-- THE TASK --
Only the words of the entries are wanted, repeated exactly and without images.

--- DATA FOR REVIEW ---

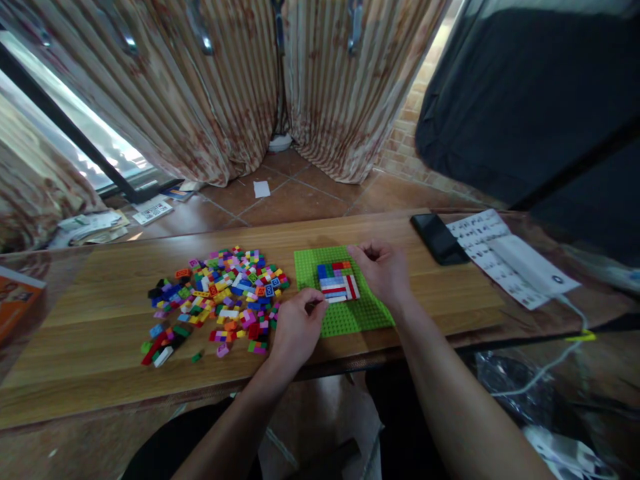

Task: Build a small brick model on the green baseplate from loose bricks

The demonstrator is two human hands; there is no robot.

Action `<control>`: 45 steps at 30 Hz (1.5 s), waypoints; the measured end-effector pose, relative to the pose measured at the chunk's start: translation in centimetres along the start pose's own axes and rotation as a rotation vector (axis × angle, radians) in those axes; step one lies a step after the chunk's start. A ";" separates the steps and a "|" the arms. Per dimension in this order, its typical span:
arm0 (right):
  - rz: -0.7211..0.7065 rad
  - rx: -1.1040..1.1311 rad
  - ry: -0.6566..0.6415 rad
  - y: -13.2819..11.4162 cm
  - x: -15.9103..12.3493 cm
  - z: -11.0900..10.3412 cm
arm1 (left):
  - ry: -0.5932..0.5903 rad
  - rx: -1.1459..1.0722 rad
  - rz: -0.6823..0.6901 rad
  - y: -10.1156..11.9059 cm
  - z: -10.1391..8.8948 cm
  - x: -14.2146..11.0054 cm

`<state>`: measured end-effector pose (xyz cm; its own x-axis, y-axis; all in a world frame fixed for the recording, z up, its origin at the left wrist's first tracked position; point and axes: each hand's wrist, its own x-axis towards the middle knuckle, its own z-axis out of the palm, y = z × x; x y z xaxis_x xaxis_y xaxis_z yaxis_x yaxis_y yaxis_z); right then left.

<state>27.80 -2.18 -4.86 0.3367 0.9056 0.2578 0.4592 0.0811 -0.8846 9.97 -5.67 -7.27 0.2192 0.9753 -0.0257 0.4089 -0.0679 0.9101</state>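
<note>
A green studded baseplate [345, 325] lies on the wooden table, carrying a compact build of toy bricks [336, 283] in blue, red, white, light blue and other colours. My left hand [300, 323] is over the plate's left edge, thumb and fingertips closed in a pinch at the left end of a white brick [337, 299] along the build's near side. My right hand [384, 272] hovers above the plate's right side, beside the build. Its fingers are curled and smeared by motion, so whether they hold anything does not show.
A wide heap of loose coloured bricks [235, 287] spreads left of the plate. Several longer bricks [163, 347] lie apart at its near left. A black phone [439, 238] and a printed sheet [500, 250] with a white device [533, 267] and cable lie on the right.
</note>
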 end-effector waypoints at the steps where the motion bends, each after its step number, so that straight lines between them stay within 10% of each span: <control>1: -0.002 -0.001 -0.002 0.0 0.0 0.0 | 0.007 0.007 0.010 0.1 0.0 0.0; 22: -0.016 -0.041 -0.023 0.1 0.0 0.0 | 0.080 0.113 0.024 0.1 0.8 0.0; 36: 0.093 -0.251 -0.559 2.0 -0.2 -1.7 | 0.114 0.192 -0.020 0.3 1.1 0.1; 45: 0.093 -0.503 -0.532 0.9 -0.6 -1.3 | 0.092 0.192 -0.032 0.2 1.1 0.1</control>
<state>29.08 -3.23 -5.26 0.0072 0.9893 -0.1458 0.8127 -0.0907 -0.5756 11.04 -5.82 -7.55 0.1248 0.9922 -0.0075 0.5777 -0.0665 0.8136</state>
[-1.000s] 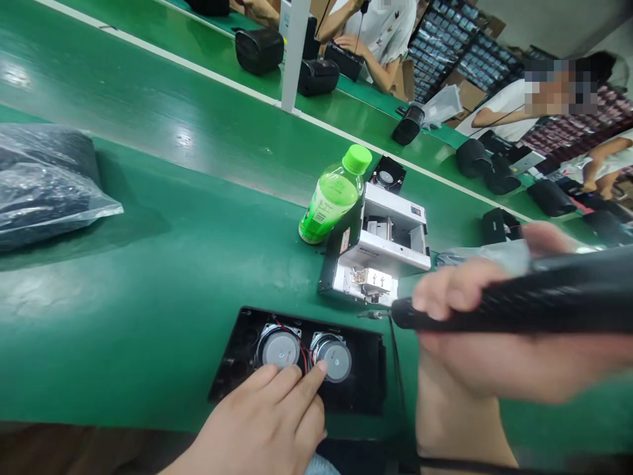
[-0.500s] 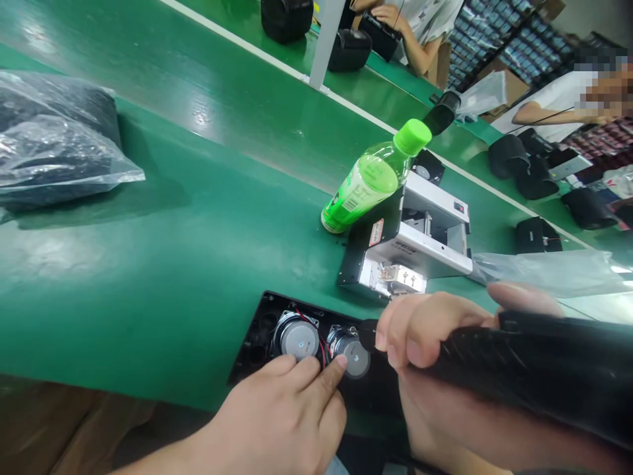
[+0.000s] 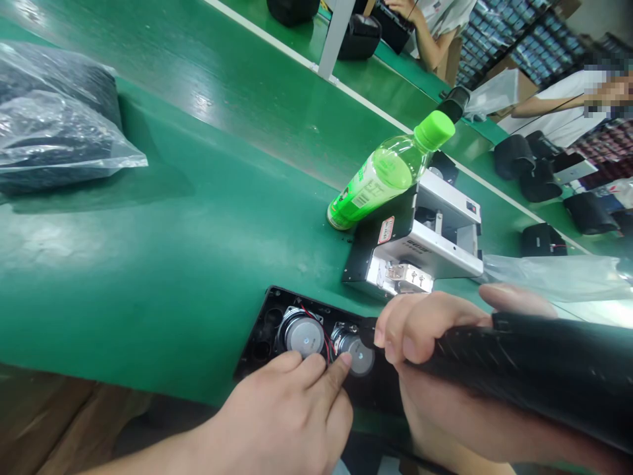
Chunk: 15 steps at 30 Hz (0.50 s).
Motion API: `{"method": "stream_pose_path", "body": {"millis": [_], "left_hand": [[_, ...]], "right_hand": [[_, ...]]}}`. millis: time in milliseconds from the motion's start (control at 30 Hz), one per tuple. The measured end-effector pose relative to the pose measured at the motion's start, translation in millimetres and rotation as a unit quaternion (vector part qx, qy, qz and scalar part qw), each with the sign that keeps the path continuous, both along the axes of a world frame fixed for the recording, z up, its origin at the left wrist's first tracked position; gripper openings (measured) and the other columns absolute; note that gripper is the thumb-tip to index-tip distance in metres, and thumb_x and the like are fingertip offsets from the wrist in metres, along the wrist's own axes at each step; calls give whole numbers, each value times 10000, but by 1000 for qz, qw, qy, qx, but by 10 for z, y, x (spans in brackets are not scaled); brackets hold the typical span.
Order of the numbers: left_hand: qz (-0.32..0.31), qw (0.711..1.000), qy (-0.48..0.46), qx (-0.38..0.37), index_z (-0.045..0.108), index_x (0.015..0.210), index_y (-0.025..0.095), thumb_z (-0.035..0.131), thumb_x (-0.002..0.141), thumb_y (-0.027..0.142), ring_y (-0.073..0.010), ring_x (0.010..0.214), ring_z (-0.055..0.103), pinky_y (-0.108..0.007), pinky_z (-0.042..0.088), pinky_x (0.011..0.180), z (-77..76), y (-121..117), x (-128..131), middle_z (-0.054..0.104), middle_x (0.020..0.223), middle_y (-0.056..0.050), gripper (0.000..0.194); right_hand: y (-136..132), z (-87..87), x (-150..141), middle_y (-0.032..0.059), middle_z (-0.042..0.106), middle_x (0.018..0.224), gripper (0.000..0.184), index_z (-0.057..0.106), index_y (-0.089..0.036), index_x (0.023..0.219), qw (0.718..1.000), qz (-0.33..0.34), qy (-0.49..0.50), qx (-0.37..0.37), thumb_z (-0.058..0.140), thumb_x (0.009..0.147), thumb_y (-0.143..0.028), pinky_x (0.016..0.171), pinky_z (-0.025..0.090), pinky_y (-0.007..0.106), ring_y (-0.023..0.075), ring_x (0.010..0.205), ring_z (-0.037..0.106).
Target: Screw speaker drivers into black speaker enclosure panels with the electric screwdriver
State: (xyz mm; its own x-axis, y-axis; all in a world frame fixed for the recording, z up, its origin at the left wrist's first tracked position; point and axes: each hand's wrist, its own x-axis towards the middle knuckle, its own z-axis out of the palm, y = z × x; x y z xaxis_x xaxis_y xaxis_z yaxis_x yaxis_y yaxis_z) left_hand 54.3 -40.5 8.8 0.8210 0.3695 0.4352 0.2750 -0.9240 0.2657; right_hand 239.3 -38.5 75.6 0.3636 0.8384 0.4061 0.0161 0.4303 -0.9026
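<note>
A black speaker panel (image 3: 271, 323) lies on the green bench with two round speaker drivers, a left driver (image 3: 305, 336) and a right driver (image 3: 360, 357), fitted in it. Red and black wires (image 3: 326, 343) run between them. My left hand (image 3: 291, 412) is closed over the panel's near side, one fingertip pressing on the right driver; its thumb is hard to make out. Wrapped around a black electric screwdriver (image 3: 534, 369), my right hand (image 3: 430, 330) holds its nose at the right driver's upper corner. My fingers hide the exact contact there.
Beyond the panel stands a metal-and-black machine (image 3: 415, 237), with a green-capped bottle (image 3: 376, 178) leaning against or beside it. A plastic bag of dark material (image 3: 59, 119) lies at left. Clear plastic (image 3: 554, 270) is at right. Co-workers sit across the bench among black speaker cases (image 3: 514, 156).
The view has shifted slightly, so the bench things sit a little differently in frame. Both hands keep their places at the panel, the screwdriver still at the right driver's corner.
</note>
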Motion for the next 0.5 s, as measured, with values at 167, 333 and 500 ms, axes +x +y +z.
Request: {"method": "stream_pose_path", "body": {"millis": [167,333,500], "left_hand": [[-5,1000,16,-10,707,968,170,530,996,172,-235,826,726,-377,515,632,29,8,20,809,1269,-110,179],[0,1000,8,-7,684,957,176,563,949,148,-240,789,707,-382,505,651,23,16,14,808,1274,-115,125],[-4,1000,15,-14,679,951,177,602,928,147,-238,786,701,-387,486,666,40,35,2,809,1269,-114,86]], "right_hand": [[37,-23,-8,5,668,685,317,750,-335,1196,997,80,-18,-5,550,1059,-539,534,569,418,213,530,616],[71,-82,-43,-3,667,683,274,758,-285,1160,996,91,-1,1,569,1044,-446,504,545,374,193,518,613],[34,-162,-41,-13,683,667,546,764,-324,1135,997,71,-7,-17,670,884,-800,487,534,386,209,496,603]]}}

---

-- RESPONSE AREA --
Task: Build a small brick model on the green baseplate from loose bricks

The demonstrator is two human hands; there is no robot.

Action `<control>`: 45 steps at 30 Hz (1.5 s), waypoints; the measured end-effector pose, relative to the pose measured at the chunk's start: translation in centimetres along the start pose's own axes and rotation as a rotation vector (axis × angle, radians) in those axes; step one lies a step after the chunk's start. A ";" separates the steps and a "|" the arms. Per dimension in this order, its typical span:
arm0 (right):
  - rz: -0.7211..0.7065 rad
  - rx: -1.1040..1.1311 rad
  - ry: -0.6566..0.6415 rad
  - y: -13.2819..11.4162 cm
  - x: -15.9103..12.3493 cm
  - z: -11.0900..10.3412 cm
arm1 (left):
  - ry: -0.5932..0.5903 rad
  - rx: -1.1459..1.0722 rad
  - rz: -0.6823..0.6901 rad
  - y: -10.1156..11.9059 cm
  - z: -10.1391..8.8948 cm
  - x: -14.2146..11.0054 cm

`<state>`: measured end-effector pose (xyz cm; its own x-axis, y-axis; all in a world frame fixed for the recording, z up, its origin at the left wrist's first tracked position; point and axes: each hand's wrist, its own x-axis towards the middle knuckle, its own z-axis out of the palm, y = z × x; x y z xaxis_x xaxis_y xaxis_z yaxis_x yaxis_y yaxis_z); right then left.

<state>27.80 -2.18 -4.86 0.3367 0.9056 0.2578 0.4592 0.0811 -0.8846 9.97 -5.67 -7.27 0.2192 0.9753 -0.0257 0.4089 -0.0679 0.9101</state>
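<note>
A green studded baseplate [345, 325] lies on the wooden table, carrying a compact build of toy bricks [336, 283] in blue, red, white, light blue and other colours. My left hand [300, 323] is over the plate's left edge, thumb and fingertips closed in a pinch at the left end of a white brick [337, 299] along the build's near side. My right hand [384, 272] hovers above the plate's right side, beside the build. Its fingers are curled and smeared by motion, so whether they hold anything does not show.
A wide heap of loose coloured bricks [235, 287] spreads left of the plate. Several longer bricks [163, 347] lie apart at its near left. A black phone [439, 238] and a printed sheet [500, 250] with a white device [533, 267] and cable lie on the right.
</note>
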 end-effector waypoints at the steps where the motion bends, each after its step number, so that straight lines between them stay within 10% of each span: <control>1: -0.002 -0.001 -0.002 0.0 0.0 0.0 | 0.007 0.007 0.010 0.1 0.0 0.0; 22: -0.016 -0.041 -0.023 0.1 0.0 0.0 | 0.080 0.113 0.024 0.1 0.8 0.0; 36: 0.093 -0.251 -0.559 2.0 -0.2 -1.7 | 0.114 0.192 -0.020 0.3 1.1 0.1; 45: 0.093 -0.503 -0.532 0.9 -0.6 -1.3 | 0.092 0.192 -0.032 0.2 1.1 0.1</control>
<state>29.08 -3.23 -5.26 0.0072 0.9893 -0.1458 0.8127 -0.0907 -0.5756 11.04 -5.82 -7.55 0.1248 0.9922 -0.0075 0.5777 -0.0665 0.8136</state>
[-1.000s] 
[-0.500s] 
[+0.000s] 
Chunk: 15 steps at 30 Hz (0.50 s).
Motion API: `{"method": "stream_pose_path", "body": {"millis": [_], "left_hand": [[_, ...]], "right_hand": [[_, ...]]}}`. millis: time in milliseconds from the motion's start (control at 30 Hz), one per tuple. The measured end-effector pose relative to the pose measured at the motion's start, translation in millimetres and rotation as a unit quaternion (vector part qx, qy, qz and scalar part qw), each with the sign that keeps the path continuous, both along the axes of a world frame fixed for the recording, z up, its origin at the left wrist's first tracked position; gripper openings (measured) and the other columns absolute; note that gripper is the thumb-tip to index-tip distance in metres, and thumb_x and the like are fingertip offsets from the wrist in metres, along the wrist's own axes at each step; calls give whole numbers, each value times 10000, but by 1000 for qz, qw, qy, qx, but by 10 for z, y, x (spans in brackets are not scaled); brackets hold the typical span.
Order of the numbers: left_hand: qz (-0.32..0.31), qw (0.711..1.000), qy (-0.48..0.46), qx (-0.38..0.37), index_z (-0.045..0.108), index_x (0.015..0.210), index_y (-0.025..0.095), thumb_z (-0.035..0.131), thumb_x (-0.002..0.141), thumb_y (-0.027..0.142), ring_y (-0.073..0.010), ring_x (0.010..0.214), ring_z (-0.055..0.103), pinky_y (-0.108..0.007), pinky_z (-0.042..0.088), pinky_x (0.011..0.180), z (-77..76), y (-121..117), x (-128..131), middle_z (-0.054..0.104), middle_x (0.020..0.223), middle_y (-0.056..0.050), gripper (0.000..0.194); right_hand: y (-136..132), z (-87..87), x (-150..141), middle_y (-0.032..0.059), middle_z (-0.042..0.106), middle_x (0.018..0.224), gripper (0.000..0.184), index_z (-0.057..0.106), index_y (-0.089..0.036), index_x (0.023..0.219), qw (0.718..1.000), qz (-0.33..0.34), qy (-0.49..0.50), qx (-0.37..0.37), thumb_z (-0.058..0.140), thumb_x (0.009..0.147), thumb_y (-0.143..0.028), pinky_x (0.016..0.171), pinky_z (-0.025..0.090), pinky_y (-0.007..0.106), ring_y (-0.023..0.075), ring_x (0.010..0.205), ring_z (-0.037..0.106).
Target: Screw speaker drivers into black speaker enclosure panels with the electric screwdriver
State: (xyz mm; its own x-axis, y-axis; all in a world frame fixed for the recording, z up, its origin at the left wrist's first tracked position; point and axes: each hand's wrist, its own x-axis towards the middle knuckle, its own z-axis out of the palm, y = z × x; x y z xaxis_x xaxis_y xaxis_z yaxis_x yaxis_y yaxis_z) left_hand 54.3 -40.5 8.8 0.8210 0.3695 0.4352 0.2750 -0.9240 0.2657; right_hand 239.3 -38.5 75.6 0.3636 0.8384 0.4061 0.0161 0.4303 -0.9026
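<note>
A black speaker panel (image 3: 271, 323) lies on the green bench with two round speaker drivers, a left driver (image 3: 305, 336) and a right driver (image 3: 360, 357), fitted in it. Red and black wires (image 3: 326, 343) run between them. My left hand (image 3: 291, 412) is closed over the panel's near side, one fingertip pressing on the right driver; its thumb is hard to make out. Wrapped around a black electric screwdriver (image 3: 534, 369), my right hand (image 3: 430, 330) holds its nose at the right driver's upper corner. My fingers hide the exact contact there.
Beyond the panel stands a metal-and-black machine (image 3: 415, 237), with a green-capped bottle (image 3: 376, 178) leaning against or beside it. A plastic bag of dark material (image 3: 59, 119) lies at left. Clear plastic (image 3: 554, 270) is at right. Co-workers sit across the bench among black speaker cases (image 3: 514, 156).
The view has shifted slightly, so the bench things sit a little differently in frame. Both hands keep their places at the panel, the screwdriver still at the right driver's corner.
</note>
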Motion for the next 0.5 s, as measured, with values at 167, 333 and 500 ms, axes +x +y +z.
Request: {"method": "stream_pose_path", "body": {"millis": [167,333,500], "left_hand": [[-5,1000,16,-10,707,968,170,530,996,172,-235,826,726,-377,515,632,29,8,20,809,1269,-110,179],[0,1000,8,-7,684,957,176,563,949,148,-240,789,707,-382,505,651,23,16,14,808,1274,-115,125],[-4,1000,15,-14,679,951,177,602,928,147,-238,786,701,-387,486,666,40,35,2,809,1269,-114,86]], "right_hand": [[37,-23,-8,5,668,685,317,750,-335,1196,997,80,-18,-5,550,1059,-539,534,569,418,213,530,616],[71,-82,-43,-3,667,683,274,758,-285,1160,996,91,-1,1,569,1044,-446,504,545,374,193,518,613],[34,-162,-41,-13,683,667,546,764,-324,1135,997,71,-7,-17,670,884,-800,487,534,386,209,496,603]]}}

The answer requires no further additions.